## ACTION ITEM:
All that is needed is the run of lines from the top of the entries to the line with "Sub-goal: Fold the", that line included, repeated exactly and free of pictures.

- - - - - - -

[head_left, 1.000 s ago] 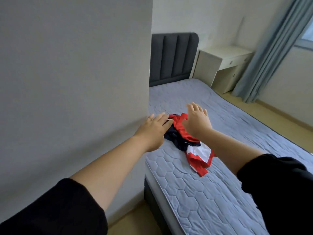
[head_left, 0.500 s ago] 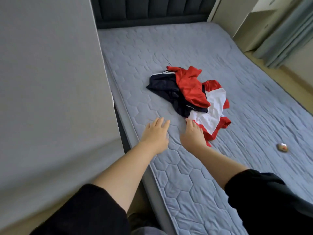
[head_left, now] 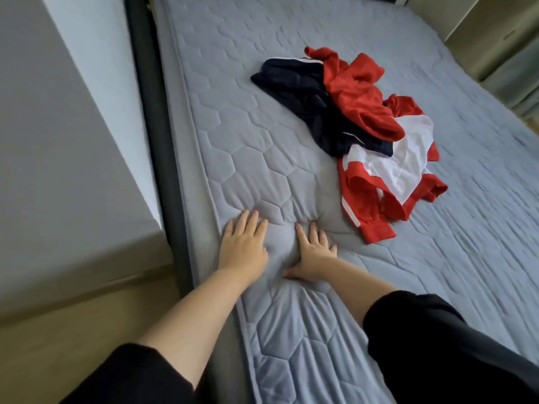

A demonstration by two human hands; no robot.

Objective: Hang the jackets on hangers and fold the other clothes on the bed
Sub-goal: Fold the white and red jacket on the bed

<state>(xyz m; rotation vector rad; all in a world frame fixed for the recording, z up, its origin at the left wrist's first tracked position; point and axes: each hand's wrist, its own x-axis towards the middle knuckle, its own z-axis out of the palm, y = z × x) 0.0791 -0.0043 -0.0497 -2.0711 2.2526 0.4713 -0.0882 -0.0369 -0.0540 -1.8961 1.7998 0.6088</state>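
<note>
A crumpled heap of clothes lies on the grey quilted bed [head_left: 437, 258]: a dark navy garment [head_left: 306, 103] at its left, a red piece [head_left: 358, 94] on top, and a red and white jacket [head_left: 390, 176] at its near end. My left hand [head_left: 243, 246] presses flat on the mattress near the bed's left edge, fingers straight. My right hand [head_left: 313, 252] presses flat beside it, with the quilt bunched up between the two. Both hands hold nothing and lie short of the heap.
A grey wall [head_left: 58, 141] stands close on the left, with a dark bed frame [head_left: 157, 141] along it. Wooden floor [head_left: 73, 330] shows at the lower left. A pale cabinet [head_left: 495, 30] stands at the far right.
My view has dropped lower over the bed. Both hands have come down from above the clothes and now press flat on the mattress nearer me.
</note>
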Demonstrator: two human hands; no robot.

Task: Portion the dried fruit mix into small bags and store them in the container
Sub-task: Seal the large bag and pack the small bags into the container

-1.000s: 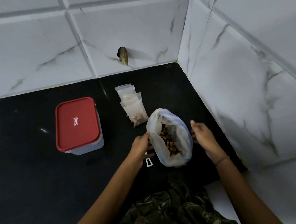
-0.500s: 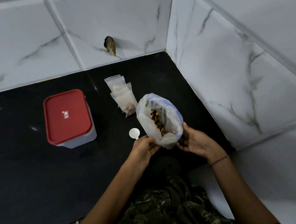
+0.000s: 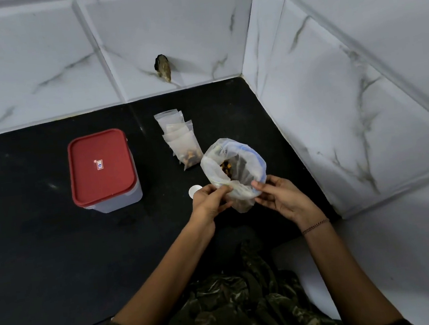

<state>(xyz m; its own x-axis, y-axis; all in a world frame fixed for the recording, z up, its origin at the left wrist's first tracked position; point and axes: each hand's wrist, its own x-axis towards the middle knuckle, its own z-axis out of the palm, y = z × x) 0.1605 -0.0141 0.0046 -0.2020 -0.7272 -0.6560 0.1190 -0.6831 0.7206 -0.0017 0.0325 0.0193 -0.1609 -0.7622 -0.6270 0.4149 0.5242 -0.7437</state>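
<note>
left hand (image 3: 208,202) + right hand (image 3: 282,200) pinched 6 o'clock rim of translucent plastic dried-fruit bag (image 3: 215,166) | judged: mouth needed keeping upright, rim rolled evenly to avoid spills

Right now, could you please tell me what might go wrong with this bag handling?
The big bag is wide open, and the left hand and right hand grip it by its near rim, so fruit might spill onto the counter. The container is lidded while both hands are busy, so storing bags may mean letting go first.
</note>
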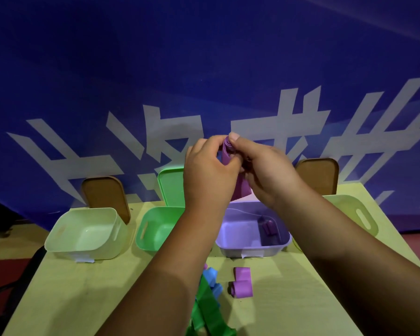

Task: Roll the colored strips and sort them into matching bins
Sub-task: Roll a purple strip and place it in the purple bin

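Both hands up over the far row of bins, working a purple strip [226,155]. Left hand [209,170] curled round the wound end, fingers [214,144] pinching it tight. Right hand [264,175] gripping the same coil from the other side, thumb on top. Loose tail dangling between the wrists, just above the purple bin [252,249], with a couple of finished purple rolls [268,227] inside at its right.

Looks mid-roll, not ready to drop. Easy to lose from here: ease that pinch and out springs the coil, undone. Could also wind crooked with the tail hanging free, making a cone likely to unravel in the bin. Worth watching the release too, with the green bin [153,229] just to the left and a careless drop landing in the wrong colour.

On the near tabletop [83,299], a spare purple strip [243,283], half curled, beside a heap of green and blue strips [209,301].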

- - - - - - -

## WRITTEN REPLY:
[head_left, 1.000 s ago] 
[head_left, 0.500 s ago] 
[head_left, now] 

A demonstration by two human hands; no robot.

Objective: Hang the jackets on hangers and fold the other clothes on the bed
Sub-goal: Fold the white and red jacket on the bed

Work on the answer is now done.